Of all the lines below, return only those starting with the line holding "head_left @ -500" and going on through the line holding "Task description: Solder", exactly as written.

§ §

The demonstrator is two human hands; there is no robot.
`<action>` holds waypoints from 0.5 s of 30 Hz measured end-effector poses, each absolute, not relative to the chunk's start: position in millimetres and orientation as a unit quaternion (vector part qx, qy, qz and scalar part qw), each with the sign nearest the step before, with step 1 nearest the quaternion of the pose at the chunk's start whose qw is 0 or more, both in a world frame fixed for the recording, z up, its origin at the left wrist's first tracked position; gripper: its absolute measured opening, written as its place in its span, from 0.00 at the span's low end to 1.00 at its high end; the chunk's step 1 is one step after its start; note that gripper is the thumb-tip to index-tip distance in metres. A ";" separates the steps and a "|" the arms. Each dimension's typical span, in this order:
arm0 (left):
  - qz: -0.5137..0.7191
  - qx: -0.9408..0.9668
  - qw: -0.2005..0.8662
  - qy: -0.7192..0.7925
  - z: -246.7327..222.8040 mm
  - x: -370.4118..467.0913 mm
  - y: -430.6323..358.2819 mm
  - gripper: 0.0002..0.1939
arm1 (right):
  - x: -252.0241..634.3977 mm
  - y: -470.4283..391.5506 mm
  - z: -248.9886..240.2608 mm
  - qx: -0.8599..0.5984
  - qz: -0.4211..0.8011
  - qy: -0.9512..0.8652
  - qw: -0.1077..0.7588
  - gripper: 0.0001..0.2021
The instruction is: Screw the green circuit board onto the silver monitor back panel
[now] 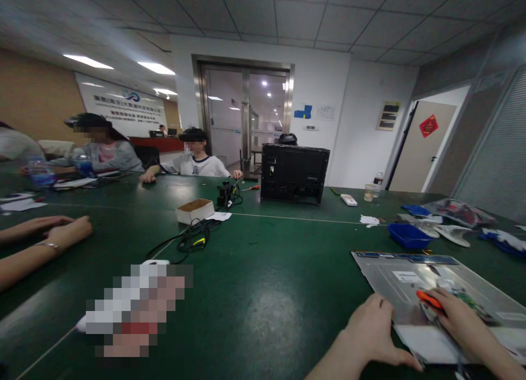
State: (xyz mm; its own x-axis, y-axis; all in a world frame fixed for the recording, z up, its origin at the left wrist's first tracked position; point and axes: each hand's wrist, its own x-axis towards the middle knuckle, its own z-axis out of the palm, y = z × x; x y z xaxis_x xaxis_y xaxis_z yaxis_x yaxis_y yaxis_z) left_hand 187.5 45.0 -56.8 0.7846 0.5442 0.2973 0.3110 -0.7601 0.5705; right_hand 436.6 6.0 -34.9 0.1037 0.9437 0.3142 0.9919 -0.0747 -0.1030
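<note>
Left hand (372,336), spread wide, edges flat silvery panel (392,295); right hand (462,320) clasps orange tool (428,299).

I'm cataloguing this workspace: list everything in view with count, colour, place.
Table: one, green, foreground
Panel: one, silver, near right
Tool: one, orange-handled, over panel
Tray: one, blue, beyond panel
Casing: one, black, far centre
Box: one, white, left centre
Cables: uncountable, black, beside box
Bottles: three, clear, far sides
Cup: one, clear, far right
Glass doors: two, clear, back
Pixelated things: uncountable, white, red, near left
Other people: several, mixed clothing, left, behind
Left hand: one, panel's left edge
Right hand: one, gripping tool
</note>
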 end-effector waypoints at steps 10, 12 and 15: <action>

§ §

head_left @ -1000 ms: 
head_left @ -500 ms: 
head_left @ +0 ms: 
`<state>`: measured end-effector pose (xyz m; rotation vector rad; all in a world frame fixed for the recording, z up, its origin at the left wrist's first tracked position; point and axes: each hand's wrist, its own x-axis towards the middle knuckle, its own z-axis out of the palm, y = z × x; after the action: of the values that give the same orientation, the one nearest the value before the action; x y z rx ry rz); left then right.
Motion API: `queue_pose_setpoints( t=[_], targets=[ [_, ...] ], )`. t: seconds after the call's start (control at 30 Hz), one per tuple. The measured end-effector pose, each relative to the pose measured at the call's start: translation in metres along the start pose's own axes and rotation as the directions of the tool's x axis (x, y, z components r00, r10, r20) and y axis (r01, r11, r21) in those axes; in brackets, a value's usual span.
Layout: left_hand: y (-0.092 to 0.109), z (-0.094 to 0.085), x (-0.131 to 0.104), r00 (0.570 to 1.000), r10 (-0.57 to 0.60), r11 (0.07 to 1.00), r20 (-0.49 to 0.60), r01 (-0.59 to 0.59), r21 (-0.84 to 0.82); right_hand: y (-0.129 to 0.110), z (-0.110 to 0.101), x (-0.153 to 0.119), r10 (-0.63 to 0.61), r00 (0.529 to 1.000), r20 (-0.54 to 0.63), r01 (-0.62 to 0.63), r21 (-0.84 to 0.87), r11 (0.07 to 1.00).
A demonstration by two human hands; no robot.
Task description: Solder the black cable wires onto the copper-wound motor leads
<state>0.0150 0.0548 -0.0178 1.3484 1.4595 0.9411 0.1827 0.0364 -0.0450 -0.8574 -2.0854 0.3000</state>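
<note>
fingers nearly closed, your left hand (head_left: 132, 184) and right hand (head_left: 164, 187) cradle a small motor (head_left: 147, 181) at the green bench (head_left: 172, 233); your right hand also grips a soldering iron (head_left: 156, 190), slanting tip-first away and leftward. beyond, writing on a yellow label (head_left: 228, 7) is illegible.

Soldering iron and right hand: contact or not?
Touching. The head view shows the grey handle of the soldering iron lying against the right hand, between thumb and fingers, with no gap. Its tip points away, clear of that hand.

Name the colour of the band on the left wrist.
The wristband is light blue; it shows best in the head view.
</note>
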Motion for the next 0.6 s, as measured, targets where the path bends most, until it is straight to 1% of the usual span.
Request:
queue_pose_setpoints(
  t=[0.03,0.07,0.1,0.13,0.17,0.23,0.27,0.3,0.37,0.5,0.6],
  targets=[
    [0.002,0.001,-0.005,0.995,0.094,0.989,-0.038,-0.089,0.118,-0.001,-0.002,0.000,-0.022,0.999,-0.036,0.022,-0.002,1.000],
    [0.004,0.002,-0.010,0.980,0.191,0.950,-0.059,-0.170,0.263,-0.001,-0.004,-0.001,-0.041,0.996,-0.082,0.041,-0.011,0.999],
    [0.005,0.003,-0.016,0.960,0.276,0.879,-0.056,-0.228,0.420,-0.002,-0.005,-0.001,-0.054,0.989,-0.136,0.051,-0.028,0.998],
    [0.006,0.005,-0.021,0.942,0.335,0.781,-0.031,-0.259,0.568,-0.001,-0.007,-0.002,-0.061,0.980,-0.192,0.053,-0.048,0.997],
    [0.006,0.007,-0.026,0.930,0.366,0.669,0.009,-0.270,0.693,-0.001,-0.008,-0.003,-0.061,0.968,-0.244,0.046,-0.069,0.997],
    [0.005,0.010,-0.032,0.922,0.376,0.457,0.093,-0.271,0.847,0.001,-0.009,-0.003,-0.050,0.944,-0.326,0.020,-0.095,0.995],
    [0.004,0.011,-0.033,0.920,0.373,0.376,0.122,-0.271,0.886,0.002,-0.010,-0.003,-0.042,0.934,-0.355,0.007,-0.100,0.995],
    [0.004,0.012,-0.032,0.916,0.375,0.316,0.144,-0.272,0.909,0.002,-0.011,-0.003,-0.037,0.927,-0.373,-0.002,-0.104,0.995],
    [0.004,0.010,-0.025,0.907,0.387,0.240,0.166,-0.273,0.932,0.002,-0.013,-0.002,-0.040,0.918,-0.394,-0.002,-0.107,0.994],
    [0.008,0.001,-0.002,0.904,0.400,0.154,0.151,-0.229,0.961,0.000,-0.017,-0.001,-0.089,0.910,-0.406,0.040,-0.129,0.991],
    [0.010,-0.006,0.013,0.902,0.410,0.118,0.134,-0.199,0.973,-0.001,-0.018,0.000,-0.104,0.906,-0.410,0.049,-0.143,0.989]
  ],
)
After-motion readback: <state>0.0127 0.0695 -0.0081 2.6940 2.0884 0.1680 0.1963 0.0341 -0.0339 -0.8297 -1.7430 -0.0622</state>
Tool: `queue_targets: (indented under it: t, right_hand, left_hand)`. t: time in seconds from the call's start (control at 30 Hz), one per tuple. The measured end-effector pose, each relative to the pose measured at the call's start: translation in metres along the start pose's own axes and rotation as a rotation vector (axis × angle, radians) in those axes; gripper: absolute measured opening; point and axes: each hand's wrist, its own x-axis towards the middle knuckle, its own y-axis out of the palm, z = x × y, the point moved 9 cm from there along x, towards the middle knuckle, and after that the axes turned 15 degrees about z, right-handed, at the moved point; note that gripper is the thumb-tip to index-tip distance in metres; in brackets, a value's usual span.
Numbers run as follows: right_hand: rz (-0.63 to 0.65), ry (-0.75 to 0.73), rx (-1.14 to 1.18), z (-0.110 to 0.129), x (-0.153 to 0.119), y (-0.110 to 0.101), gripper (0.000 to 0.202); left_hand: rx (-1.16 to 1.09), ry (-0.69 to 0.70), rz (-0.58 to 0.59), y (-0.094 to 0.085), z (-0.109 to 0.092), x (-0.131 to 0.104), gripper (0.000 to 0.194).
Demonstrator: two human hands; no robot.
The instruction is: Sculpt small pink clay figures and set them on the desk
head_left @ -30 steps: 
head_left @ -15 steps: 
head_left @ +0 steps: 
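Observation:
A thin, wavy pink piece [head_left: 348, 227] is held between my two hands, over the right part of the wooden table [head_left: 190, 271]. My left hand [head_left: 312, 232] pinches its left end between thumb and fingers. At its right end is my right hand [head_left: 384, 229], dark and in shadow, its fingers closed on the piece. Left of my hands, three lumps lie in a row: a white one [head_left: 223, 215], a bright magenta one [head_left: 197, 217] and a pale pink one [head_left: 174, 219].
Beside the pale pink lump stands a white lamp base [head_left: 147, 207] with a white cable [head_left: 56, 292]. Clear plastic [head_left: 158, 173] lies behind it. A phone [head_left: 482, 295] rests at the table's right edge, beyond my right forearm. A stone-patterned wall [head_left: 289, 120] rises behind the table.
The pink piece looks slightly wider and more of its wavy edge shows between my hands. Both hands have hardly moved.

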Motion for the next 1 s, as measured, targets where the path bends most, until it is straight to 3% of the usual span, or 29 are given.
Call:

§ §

● **Result for this exercise**
head_left @ -500 ms: 
head_left @ +0 ms: 
`<state>`: measured end-effector pose (xyz m; rotation vector rad; all in a world frame fixed for the recording, z up, its origin at the left wrist's first tracked position; point and axes: each hand's wrist, its own x-axis towards the middle knuckle, its own z-axis out of the palm, y = z × x; after the action: of the values that give the same orientation, the one nearest the value before the action; x y z rx ry rz); left then right.
Motion API: `queue_pose_setpoints( t=[_], targets=[ [_, ...] ], )`. t: seconds after the call's start (control at 30 Hz), one per tuple. The measured end-effector pose, each relative to the pose measured at the call's start: translation in metres along the start pose's own axes and rotation as the directions of the tool's x axis (x, y, z components r00, r10, r20) and y axis (r01, r11, r21) in those axes; in brackets, a value's usual span.
Layout: left_hand: y (-0.092 to 0.109), z (-0.094 to 0.085), x (-0.131 to 0.104), r00 (0.570 to 1.000), r10 (-0.57 to 0.60), r11 (0.07 to 1.00), r20 (-0.49 to 0.60), r01 (-0.59 to 0.59), r21 (-0.84 to 0.82); right_hand: y (-0.129 to 0.110), z (-0.110 to 0.101), x (-0.153 to 0.119), r10 (-0.63 to 0.61), r00 (0.529 to 1.000), r20 (-0.54 to 0.63), r01 (-0.62 to 0.63), r21 (-0.84 to 0.87), r11 (0.07 to 1.00).
A demonstration by two human hands; no robot.
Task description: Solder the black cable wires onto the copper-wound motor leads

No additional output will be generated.